We are told not to pay too much attention to the hospital cost data released last week. But it speaks volumes.
The numbers show a system that is designed to shift costs between different classes of payers. It operates with a tangled mess of different prices and discounts, making it nearly impossible for any consumer to make a rational choice based on cost.
The result is a medical system so expensive it blows holes in the state and federal budgets, as well as pricing employers and individuals out of the insurance market, creating more upward pressure on prices.

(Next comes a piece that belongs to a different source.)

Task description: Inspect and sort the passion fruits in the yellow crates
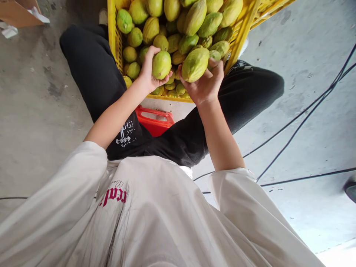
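Observation:
A yellow plastic crate (112, 33) full of green and yellowish fruits stands on the floor between my knees. My left hand (147, 76) is wrapped round a small round green fruit (161, 65) at the crate's near side. Beside it, my right hand (207, 85) grips a larger oval green fruit (195, 63) from below, fingers curled round it. Both fruits are held just above the pile, close together. Several more fruits (194, 18) fill the crate behind them.
I sit on a red stool (154, 120) in black trousers on a concrete floor. Black cables (303, 115) run across the floor at the right. A cardboard box (16, 13) lies at the top left. A dark object (350, 189) sits at the right edge.

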Motion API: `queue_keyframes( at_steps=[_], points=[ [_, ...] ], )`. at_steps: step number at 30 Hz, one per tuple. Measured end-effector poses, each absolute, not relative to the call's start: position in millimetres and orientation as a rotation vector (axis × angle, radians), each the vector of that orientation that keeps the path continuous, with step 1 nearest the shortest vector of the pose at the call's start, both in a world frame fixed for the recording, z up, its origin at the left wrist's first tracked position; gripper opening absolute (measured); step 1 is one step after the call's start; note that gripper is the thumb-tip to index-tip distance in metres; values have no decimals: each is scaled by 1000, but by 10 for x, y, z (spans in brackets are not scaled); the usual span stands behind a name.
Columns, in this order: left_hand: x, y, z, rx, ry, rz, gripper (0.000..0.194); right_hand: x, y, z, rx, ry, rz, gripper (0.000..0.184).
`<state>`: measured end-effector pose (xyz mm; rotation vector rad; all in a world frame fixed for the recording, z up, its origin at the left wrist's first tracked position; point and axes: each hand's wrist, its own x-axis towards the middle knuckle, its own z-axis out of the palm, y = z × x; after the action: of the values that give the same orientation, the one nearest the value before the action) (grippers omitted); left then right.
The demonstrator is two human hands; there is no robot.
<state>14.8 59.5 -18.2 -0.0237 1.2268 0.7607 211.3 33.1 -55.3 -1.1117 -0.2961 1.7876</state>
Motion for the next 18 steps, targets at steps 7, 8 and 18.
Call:
queue_keyframes(
  at_steps=[7, 8, 18],
  points=[
    [136, 583, -266, 245, 1298, 759, 41, 2167, 335, -567, -1337, -515, 1757, 40],
    [123, 587, -287, 242, 1282, 757, 40, 2175, 336, -556, -1352, -523, 1757, 39],
    [109, 626, -91, 281, 1160, 682, 68, 2123, 351, -473, -1294, -513, 1774, 51]
  ],
)
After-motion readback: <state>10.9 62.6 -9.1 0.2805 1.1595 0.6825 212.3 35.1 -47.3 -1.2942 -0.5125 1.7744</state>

The numbers released by the Centers for Medicare and Medicaid Services show vast differences in prices for the same procedure in different states, even among different hospitals in the same city. For instance, a major joint replacement would cost you $55,425 at Aroostook Medical Center in Presque Isle, but 20 miles down the road in Caribou, you could get the same procedure at Cary Medical Center for $22,870.
The hospitals say that these numbers are meaningless, because fewer than 5 percent of patients pay full price. These are just like the sticker price at a car dealership — a point at which the negotiation begins. No one really pays it.
But some people do pay these charges, and it’s important to note that there is no correlation between what a hospital charges and the quality of its service. What makes a hospital more or less expensive has a lot to do with things that have little to do with the quality of care; it’s influenced by such factors as who the other patients are and how they pay for treatment.
What you pay comes down to the ultimate payer’s clout. Medicare and Medicaid pay the lowest prices, then the big insurance companies bargain low prices for the people they cover.
Last come the self-payers without insurance, who are billed for what’s left over. Three years ago, the federal government passed health care reform, which took important steps toward increasing access to health insurance. But aside from funding payment reform demonstration projects, the Affordable Care Act does not address rising costs that are at the heart of the health care crisis.
Health care costs are not controlled by consumer behavior like other goods and services because people don’t shop around for it. The real marketplace is the negotiation between the payers, whether government or private sector. Until the cost shifting is stopped, there will never be any way to recognize the hospitals that are providing good value.